Task objective: Beginning with the line that holds "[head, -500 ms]", output every remaining line of the material below exactly, and include none of the pictures.

Given information:
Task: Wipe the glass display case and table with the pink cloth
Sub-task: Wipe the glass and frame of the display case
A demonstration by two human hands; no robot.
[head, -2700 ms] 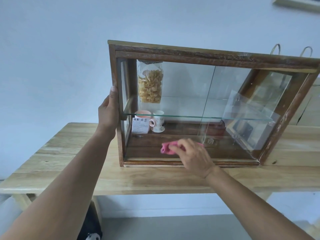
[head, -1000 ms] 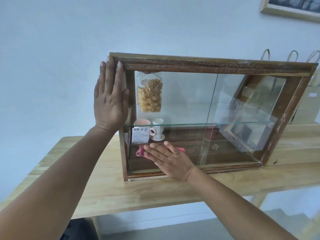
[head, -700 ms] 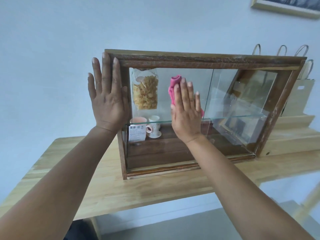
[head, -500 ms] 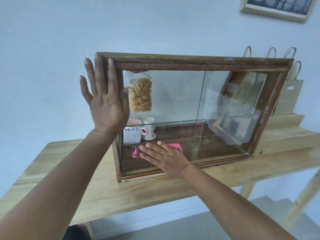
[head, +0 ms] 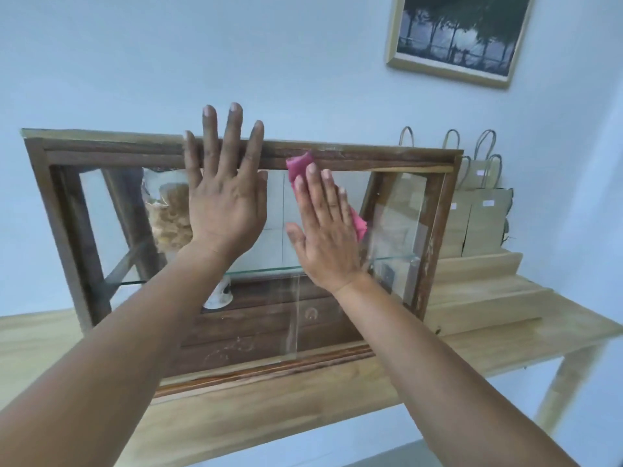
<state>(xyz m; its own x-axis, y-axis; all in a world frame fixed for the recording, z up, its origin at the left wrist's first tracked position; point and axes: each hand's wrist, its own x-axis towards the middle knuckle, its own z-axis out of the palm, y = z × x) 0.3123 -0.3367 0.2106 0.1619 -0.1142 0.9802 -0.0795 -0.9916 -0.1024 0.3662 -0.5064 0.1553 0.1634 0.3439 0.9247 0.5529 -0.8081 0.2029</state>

Task result:
[head, -500 ms] 
[head, +0 ms] 
<state>(xyz m; its own x-axis, y-axis; all in a world frame fixed for the recording, z up, its origin at the left wrist's first tracked position; point and axes: each hand's wrist, its own x-axis towards the middle knuckle, its own z-axis out of the palm, y = z × x) 0.3123 -0.3367 0.2106 0.1619 -0.1142 0.9802 -0.0795 -0.9916 -0.1024 0.3662 -0.5064 0.1553 0.1634 0.3439 0.9247 0.5529 -0.8081 0.2029</state>

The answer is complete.